Top of THE DATA

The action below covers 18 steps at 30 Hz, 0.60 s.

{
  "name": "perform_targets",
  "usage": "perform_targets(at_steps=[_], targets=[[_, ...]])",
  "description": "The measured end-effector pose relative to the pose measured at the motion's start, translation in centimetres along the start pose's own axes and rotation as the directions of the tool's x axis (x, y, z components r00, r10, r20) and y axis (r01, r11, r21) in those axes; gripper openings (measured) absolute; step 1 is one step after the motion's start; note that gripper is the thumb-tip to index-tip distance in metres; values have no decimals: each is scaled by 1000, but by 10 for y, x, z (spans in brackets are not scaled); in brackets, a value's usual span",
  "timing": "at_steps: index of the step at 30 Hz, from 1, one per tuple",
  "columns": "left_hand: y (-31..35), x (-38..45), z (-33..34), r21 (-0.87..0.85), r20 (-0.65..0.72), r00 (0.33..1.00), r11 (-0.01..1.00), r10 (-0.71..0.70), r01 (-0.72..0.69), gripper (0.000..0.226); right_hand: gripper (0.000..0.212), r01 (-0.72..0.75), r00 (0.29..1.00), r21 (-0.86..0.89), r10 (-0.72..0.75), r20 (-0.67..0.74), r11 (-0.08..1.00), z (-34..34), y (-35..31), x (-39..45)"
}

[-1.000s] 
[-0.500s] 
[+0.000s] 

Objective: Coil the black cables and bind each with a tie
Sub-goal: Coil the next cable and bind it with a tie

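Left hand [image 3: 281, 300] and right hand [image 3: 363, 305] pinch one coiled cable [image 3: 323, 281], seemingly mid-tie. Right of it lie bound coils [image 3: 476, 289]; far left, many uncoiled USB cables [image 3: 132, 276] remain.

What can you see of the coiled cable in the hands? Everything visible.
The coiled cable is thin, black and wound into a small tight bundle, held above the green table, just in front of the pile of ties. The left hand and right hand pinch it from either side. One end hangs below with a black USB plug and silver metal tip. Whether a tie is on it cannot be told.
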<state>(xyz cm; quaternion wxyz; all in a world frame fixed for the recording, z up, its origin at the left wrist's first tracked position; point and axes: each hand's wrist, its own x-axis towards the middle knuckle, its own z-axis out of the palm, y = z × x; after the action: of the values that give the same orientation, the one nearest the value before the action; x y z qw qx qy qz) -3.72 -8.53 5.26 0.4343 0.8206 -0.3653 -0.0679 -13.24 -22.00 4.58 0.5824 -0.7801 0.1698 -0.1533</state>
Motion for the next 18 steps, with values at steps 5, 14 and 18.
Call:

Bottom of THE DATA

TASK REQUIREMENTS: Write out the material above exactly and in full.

RESPONSE AREA:
The action below covers 18 steps at 30 Hz, 0.60 s.

{
  "name": "perform_targets",
  "usage": "perform_targets(at_steps=[_], targets=[[_, ...]])",
  "description": "The measured end-effector pose relative to the pose measured at the motion's start, translation in centimetres along the start pose's own axes and rotation as the directions of the tool's x axis (x, y, z components r00, r10, r20) and y axis (r01, r11, r21) in those axes; gripper openings (measured) absolute; step 1 is one step after the motion's start; note that gripper is the thumb-tip to index-tip distance in metres; values have no decimals: each is scaled by 1000, but by 10 for y, x, z (spans in brackets are not scaled); in brackets, a value's usual span",
  "timing": "at_steps: index of the step at 30 Hz, from 1, one per tuple",
  "columns": "left_hand: y (-31..35), x (-38..45), z (-33..34), r21 (-0.87..0.85), r20 (-0.65..0.72), r00 (0.33..1.00), r11 (-0.01..1.00), r10 (-0.71..0.70), r01 (-0.72..0.69), gripper (0.000..0.226); right_hand: gripper (0.000..0.212), r01 (-0.72..0.75), r00 (0.29..1.00), r21 (-0.86..0.89), r10 (-0.72..0.75), r20 (-0.67..0.74), r11 (-0.08..1.00), z (-34..34), y (-35..31), x (-39..45)"
}

[-1.000s] 
[-0.500s] 
[+0.000s] 

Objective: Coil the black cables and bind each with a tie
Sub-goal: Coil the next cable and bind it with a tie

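Left hand [image 3: 281, 300] and right hand [image 3: 363, 305] pinch one coiled cable [image 3: 323, 281], seemingly mid-tie. Right of it lie bound coils [image 3: 476, 289]; far left, many uncoiled USB cables [image 3: 132, 276] remain.

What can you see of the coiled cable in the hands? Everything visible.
The coiled cable is thin, black and wound into a small tight bundle, held above the green table, just in front of the pile of ties. The left hand and right hand pinch it from either side. One end hangs below with a black USB plug and silver metal tip. Whether a tie is on it cannot be told.
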<state>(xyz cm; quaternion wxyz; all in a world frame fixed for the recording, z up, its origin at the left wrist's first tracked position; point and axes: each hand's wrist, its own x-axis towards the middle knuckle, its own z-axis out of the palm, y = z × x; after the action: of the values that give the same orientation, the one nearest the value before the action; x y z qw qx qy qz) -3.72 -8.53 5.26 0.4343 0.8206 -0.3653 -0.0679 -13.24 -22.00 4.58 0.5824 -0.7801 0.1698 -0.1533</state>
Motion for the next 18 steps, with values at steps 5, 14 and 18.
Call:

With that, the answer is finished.